Não podemos melhorar em termos de custos de transporte porque Matosinhos já tem toda a rede integrada no tarifário Andante, acabando com o regime de exclusividade e de monopólio que o operador privado tinha em algumas das zonas do território, onde as pessoas tinham de comprar o passe do operador e depois também o Andante para na STCP ou no metro. Conseguimos que todas as linhas ficassem integradas no passe Andante e este é um aspecto que diferencia o sistema de Matosinhos de todos os outros sistemas dos municípios da área metropolitana do Porto.
Portanto, a partir de Abril tudo estará a funcionar?
Estamos a trabalhar para isso, e foi o compromisso que a nova operadora assumiu. Trata-se de transformações que vão acontecendo paulatinamente durante 2019: substituição de veículos; alterações nos postaletes e nos abrigos; introdução da aplicação com informação em tempo real e um sistema de bicicletas partilhadas, associado ao transporte público.
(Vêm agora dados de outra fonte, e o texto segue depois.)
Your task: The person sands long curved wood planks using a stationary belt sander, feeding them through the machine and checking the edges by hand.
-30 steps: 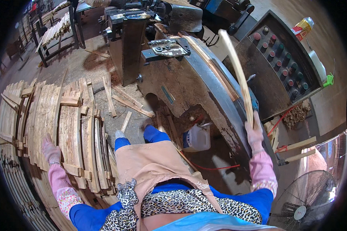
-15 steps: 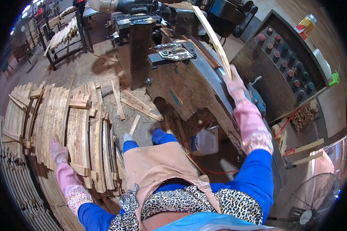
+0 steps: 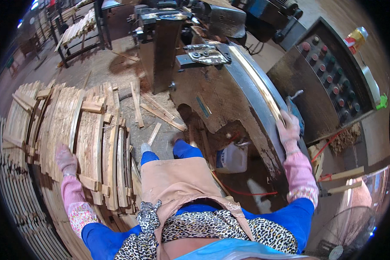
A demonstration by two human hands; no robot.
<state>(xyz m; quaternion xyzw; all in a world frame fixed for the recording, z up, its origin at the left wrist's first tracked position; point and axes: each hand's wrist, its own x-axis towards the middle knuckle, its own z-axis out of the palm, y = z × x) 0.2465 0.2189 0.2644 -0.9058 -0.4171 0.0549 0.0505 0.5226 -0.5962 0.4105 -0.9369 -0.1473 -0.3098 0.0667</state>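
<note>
My right hand (image 3: 289, 128), in a pale knit glove, is closed round the near end of a long, narrow wooden strip (image 3: 258, 82). That strip lies lengthwise on the metal bed (image 3: 279, 149) of a woodworking machine, its far end close to a metal guide block (image 3: 208, 55). My left hand (image 3: 66, 160), gloved too, lies with its fingers out on the top boards of a big stack of wooden slats (image 3: 58, 125) to my left. Short wooden crosspieces (image 3: 92, 107) stick out between the slats.
A slanted control panel (image 3: 329, 73) with several buttons stands right of the bed. Below the machine sits a white plastic jug (image 3: 232, 158) near a red hose (image 3: 247, 192). Loose offcuts (image 3: 162, 117) litter the floor by my feet. At lower right is a fan (image 3: 346, 234).
My right hand has come back toward me and lowered the wooden strip from a raised tilt onto the machine bed. My left hand stays on the slat stack. The view has shifted slightly.
</note>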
E como vai funcionar esse sistema das bicicletas?
Inicialmente vão ser disponibilizados cincos postos de bicicletas eléctricas partilhadas, que poderão ser usadas mediante a validação dos passes do operador. Como disse, é experimental, mas terá como objectivo permitir a quem usa o transporte público com regularidade aceder a estes veículos eléctricos para pequenas distâncias dentro da cidade, gratuitamente.
A expectativa é que em Abril tenhamos não só as bicicletas mas todas as transformações concluídas e que o novo sistema funcione em pleno. Evidentemente que é uma transformação muito significativa; estamos a falar de um operador que faz cerca de seis milhões de quilómetros por ano e um número semelhante de validações. É uma operação que abrange quatro municípios. O seu centro é em Matosinhos, mais vai à Maia, a Gondomar, ao Porto e a Valongo. E são muitas mudanças em pouco tempo.
Daqui vão resultar poupanças para os utentes?
Era isso que eu queria também sublinhar, que todos os passos que fomos dando, nomeadamente a integração noandante, permitiram às famílias poupanças significativas, nomeadamente as do Norte do concelho, muitas delas obrigadas a adquirir dois passes de transporte público e que passaram a poupar muito com a integração noandante.
Com os dados que temos disponíveis, só no 1.º semestre de 2018, associado à integração de toda a rede noandante, ultrapassaram-se os dois milhões de validações, o que é naturalmente um feito inédito. O ritmo de crescimento das validações do andante em Matosinhos foi muito superior ao da área metropolitana, o que comprova que a integração e a diminuição dos custos no acesso ao transporte é um estímulo importante para que ele cumpra a sua função e possa, de facto, ser uma alternativa para as pessoas gerirem as suas necessidades de mobilidade diária.